Gli spazi del patrimonio culturale devono superare il vecchio e consolidato approccio per abbracciare modelli interdisciplinari in cui arte, tecnologia e ricerca scientifica interagiscono e si completano a vicenda. Questa connessione multidisciplinare costituirà il fondamento di nuovi ecosistemi creativi.

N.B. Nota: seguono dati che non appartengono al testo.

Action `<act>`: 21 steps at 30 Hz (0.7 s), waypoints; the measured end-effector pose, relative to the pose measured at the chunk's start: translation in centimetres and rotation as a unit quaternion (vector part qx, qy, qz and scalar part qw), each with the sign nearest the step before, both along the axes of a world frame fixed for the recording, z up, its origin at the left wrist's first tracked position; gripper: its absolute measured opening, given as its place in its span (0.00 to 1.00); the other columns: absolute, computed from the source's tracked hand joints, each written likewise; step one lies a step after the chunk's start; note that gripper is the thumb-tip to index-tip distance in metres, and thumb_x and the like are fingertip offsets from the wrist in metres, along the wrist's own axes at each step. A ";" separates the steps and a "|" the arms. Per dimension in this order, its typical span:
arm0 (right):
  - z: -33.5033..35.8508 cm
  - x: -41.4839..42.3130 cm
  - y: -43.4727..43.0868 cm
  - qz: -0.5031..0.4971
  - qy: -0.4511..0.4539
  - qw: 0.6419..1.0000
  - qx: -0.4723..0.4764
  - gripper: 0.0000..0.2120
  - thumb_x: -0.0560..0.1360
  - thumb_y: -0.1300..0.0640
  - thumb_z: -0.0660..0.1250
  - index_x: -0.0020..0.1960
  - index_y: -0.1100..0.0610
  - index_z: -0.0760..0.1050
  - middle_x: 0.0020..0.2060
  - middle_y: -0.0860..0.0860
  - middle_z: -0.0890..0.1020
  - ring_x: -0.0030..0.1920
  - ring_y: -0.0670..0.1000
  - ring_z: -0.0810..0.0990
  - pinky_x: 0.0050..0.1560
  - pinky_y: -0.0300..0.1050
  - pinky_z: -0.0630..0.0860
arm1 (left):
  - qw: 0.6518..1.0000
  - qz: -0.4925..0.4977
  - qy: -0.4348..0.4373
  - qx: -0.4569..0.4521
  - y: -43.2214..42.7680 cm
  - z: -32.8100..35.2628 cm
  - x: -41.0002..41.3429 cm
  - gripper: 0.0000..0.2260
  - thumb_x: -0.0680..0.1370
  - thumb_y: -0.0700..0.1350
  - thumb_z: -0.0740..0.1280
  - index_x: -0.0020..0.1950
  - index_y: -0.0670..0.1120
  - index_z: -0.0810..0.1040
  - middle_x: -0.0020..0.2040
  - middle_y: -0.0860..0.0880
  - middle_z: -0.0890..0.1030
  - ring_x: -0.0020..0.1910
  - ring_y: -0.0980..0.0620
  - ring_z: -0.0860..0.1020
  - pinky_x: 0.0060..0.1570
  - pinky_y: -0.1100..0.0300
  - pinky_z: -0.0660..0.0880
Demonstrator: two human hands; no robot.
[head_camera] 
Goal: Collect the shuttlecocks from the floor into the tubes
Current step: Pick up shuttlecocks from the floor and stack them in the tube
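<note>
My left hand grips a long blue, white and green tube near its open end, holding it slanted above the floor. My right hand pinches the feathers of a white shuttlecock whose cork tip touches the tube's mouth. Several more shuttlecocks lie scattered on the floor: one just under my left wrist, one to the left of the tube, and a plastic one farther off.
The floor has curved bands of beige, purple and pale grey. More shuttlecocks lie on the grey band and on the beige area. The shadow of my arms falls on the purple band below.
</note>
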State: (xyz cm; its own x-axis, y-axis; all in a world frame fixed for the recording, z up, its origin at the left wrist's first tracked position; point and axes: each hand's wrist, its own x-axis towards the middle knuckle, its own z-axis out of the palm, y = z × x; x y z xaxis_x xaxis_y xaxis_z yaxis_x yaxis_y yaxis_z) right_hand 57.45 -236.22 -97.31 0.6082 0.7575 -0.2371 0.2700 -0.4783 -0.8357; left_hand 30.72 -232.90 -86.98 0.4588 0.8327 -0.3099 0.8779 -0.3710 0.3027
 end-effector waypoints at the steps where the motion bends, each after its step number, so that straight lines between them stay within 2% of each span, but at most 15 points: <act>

L'artista Nguyen The Son ha inoltre sottolineato la necessità di una ricerca sistematica e accurata per creare dati di alta qualità. Questa è la "spina dorsale" che fornisce una solida base per l'applicazione della tecnologia.
In questo contesto, la formazione delle risorse umane diventa una questione urgente. Le scuole, che tradizionalmente si basavano su fondamenta statiche, devono ora adattarsi a un ambiente digitale ricco di dati e immagini dinamiche. Al di là delle questioni tecniche, si tratta anche di capire come le persone vengono preparate a operare e innovare all'interno di questo nuovo ecosistema.
Il valore fondamentale della tecnologia risiede nell'intersezione tra creatività, basi di ricerca ed esperienza della comunità. Questa sinergia crea un ecosistema sostenibile, avvicinando l'arte e il patrimonio al pubblico e generando nuovo valore, contribuendo allo sviluppo dell'industria culturale vietnamita.